* [Work task] Would you copy out each line of the records below that includes the word "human"?

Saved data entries

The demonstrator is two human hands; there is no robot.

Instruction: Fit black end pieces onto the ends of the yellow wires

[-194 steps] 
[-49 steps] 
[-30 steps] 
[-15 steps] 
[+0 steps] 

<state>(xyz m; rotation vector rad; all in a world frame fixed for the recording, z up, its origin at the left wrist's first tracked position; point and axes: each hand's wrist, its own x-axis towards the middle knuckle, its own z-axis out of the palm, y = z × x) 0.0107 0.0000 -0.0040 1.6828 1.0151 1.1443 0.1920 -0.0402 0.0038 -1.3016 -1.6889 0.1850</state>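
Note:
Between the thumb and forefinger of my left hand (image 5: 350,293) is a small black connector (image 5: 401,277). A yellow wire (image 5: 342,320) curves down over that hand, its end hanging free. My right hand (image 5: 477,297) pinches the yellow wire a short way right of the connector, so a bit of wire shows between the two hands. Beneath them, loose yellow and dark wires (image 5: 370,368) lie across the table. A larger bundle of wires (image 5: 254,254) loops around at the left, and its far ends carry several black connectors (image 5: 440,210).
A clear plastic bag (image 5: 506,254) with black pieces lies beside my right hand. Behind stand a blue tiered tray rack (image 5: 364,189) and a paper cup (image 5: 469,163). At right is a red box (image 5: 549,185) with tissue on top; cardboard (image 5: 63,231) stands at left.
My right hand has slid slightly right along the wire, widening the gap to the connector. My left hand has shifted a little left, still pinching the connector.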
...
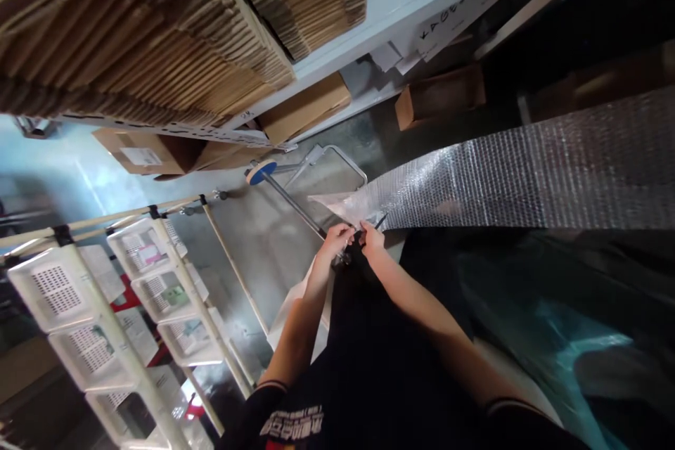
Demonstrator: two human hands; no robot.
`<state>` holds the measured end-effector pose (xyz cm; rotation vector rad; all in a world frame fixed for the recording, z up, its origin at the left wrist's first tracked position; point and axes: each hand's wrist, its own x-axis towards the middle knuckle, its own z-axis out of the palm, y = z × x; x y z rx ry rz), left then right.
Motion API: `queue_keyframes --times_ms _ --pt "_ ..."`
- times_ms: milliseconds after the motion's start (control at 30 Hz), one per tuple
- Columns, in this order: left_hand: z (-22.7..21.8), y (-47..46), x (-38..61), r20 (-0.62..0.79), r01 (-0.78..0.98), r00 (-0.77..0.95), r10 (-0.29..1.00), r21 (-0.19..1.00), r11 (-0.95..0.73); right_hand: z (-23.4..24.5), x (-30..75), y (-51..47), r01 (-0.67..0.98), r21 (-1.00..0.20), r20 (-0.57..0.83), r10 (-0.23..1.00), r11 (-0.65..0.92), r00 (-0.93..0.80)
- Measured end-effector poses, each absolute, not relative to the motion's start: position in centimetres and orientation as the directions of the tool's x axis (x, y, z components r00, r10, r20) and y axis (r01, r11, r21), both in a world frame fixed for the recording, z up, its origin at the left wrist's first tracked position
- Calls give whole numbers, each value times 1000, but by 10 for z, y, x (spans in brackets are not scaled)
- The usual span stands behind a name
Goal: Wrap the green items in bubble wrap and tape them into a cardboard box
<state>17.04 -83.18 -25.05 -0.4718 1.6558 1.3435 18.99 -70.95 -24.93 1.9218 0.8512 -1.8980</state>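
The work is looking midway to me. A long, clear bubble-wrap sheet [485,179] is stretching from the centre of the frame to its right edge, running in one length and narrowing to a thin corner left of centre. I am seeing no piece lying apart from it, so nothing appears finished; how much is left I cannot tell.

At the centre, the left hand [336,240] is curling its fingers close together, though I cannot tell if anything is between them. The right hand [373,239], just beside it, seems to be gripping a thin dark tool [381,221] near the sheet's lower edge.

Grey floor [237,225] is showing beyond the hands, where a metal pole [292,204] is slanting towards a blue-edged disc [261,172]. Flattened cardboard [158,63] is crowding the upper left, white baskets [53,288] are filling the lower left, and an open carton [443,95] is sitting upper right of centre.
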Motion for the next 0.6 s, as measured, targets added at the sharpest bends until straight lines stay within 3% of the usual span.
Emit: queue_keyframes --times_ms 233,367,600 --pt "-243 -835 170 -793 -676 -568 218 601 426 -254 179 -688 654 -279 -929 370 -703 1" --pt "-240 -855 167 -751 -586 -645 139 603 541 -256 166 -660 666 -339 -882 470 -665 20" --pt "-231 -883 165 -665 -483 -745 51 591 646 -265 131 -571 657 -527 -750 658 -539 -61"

* [Solution]
The demonstrator is two human hands; there is no robot.
Demonstrator: two human hands; no robot.

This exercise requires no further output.